Местные народы никогда и ни с кем не воевали, и дальше его уже ни о чём не спрашивали. Табу! Хотя и так всё было ясно, что-то не договаривал батюшка.
Говорил ещё, что зовут его Иван Чёрный, и что крестил его отец Никодим! Теперь он его названный брат. Это имя у местных народов стало магическим. Тут не нужен был документ, это была безоговорочная рекомендация к хорошим действиям, к помощи. И больше Ивана уже ни о чём не спрашивали. Свой он, такой человек, плохим быть не может! И всячески помогали ему в любом деле.
Скоро Иван выбрал себе в жёны одну местную девушку, и в таёжной глуши уединился с ней. Когда у них родился сын, его сразу же назвали Никодимом, в честь своего названного брата отца Никодима.
А дальше, уже всей своей маленькой семьёй, он странствовал по просторам Приамурья, лишь на зимовку останавливаясь в стойбищах.
Слух о необычном проповеднике через торговцев дошёл и до маньчжурского правителя. Накопилась у торговцев обид на этого неподкупного проповедника.
Не позволял Иван грабить местный народ, так как грамоты сам был великой, не чета торговцам. И силой обладал недюжинной, мог и с медведем бороться, если попадал на их национальный праздник.

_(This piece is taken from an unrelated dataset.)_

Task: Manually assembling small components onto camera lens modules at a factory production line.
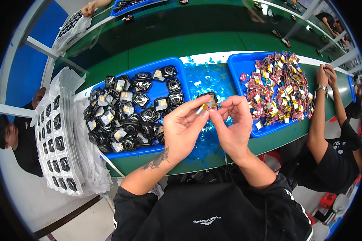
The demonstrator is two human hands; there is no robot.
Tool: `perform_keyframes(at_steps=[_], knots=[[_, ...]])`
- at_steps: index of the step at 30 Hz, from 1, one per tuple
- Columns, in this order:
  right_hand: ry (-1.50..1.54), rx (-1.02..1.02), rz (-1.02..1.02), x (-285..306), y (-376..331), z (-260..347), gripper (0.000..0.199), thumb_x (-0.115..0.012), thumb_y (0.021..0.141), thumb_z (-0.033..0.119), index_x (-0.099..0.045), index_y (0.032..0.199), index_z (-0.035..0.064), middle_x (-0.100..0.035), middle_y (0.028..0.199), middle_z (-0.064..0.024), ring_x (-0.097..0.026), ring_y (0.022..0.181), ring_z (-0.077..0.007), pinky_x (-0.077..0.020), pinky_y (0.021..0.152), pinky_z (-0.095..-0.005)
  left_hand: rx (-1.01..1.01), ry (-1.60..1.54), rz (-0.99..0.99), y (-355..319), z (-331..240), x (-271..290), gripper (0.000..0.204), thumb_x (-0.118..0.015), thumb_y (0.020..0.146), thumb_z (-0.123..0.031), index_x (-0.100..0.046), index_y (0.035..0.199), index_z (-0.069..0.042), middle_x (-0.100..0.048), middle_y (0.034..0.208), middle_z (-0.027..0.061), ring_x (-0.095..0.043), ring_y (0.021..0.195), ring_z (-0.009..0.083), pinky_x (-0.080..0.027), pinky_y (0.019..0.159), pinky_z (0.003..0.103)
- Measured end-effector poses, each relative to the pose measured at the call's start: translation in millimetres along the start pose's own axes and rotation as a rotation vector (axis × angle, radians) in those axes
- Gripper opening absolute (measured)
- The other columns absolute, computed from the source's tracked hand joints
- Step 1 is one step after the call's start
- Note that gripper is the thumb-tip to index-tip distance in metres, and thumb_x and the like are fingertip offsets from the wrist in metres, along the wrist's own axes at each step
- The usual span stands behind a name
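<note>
My left hand point(182, 127) and my right hand point(234, 127) meet over the table between two blue trays. A small electronic part point(204, 108) with yellow film and a reddish end is pinched between the left thumb and fingers. The right fingertips close on its reddish end; fine detail there is too small to make out. Just beyond the fingers lies a black watch-like case point(211, 96), partly hidden by them. Small blue film scraps point(207, 142) are scattered beneath and around both hands.
The left blue tray point(138, 65) is heaped with black watch-like cases point(126, 114). Small red-and-yellow electronic parts point(279, 88) fill the right blue tray point(237, 64). Stacked clear plastic trays of black cases point(56, 138) stand far left. A green conveyor point(157, 40) runs behind; co-workers sit at both sides.
</note>
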State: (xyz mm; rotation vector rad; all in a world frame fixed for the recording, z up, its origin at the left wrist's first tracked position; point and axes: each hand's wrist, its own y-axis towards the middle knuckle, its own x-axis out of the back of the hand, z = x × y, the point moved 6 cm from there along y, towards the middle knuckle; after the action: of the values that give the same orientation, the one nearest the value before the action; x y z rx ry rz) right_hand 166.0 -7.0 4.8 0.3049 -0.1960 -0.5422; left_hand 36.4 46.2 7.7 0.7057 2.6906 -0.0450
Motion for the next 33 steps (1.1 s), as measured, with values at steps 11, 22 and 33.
perform_keyframes(at_steps=[11, 22, 33], knots=[[0.268, -0.2, 0.03, -4, 6, 2, 0.042, -0.073, 0.081, -0.003, -0.05, 0.116, 0.0013, -0.055, 0.099, -0.0053, -0.056, 0.082, -0.0072, -0.0463, 0.066, -0.0186, -0.076, 0.05, -0.015, 0, -10, -6, 0.041, -0.056, 0.093, 0.006, -0.05, 0.133, 0.005, -0.061, 0.123, 0.0163, -0.062, 0.111, 0.0192, -0.051, 0.095, 0.029], [0.182, -0.171, 0.152, -9, 8, 5, 0.04, -0.069, 0.083, -0.005, -0.051, 0.119, -0.0013, -0.056, 0.099, -0.0058, -0.055, 0.082, -0.0069, -0.0467, 0.068, -0.0194, -0.015, -0.01, -0.027, 3, -4, 2, 0.044, -0.053, 0.092, 0.008, -0.043, 0.134, 0.002, -0.062, 0.117, 0.0185, -0.065, 0.102, 0.0176, -0.053, 0.087, 0.027], [0.167, -0.24, 0.313, -13, 79, -12, 0.044, -0.068, 0.08, -0.005, -0.049, 0.12, 0.001, -0.059, 0.089, -0.0046, -0.061, 0.079, -0.0107, -0.051, 0.068, -0.024, -0.191, 0.941, 0.027, 22, -36, 28, 0.045, -0.062, 0.087, -0.003, -0.05, 0.13, -0.002, -0.062, 0.116, 0.0171, -0.065, 0.101, 0.0321, -0.054, 0.084, 0.038]])
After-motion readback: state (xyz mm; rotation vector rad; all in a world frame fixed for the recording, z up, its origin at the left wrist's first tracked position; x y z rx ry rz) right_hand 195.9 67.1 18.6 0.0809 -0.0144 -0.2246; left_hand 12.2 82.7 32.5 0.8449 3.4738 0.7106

Странный это был казак и не казак, и проповедник не проповедник. И виду он был странного, не похожего на местные народы — лицом и телом не вышел. Чёрен Иван, даже среди аборигенов заметен.
И как им было предписано информировать, торговцам, обо всех подозрительных людях полицию, то так они и сделали. И пошло всё дальше своим чередом.
Вызвал правитель к себе помощника и напрямую спросил его — не мог ли это быть один из тех двух монахов, что когда-то провалили его секретную миссию об упреждении, распространения христианства на берегах Амура.
Не знал тот что ответить. Вряд ли смогли бы пойти его монахи-убийцы на такое вероломство — принять чужую веру, а тем более проповедовать её. Для них христианство самое большое зло во всей вселенной. Смерть для убийц была намного проще предательства: тут сразу же открывалась дорога в рай небесный. Проверить все факты было необходимо. И опять он посылает двух монахов-убийц в далёкий поход. Тут уже был задет престиж целой школы, и всей системы разведки в целом. Где предательство было самым постыдным делом. А тем более, со специальным воспитанием в монастыре, да ещё с самого рождения. Там такого быть не могло — это точно!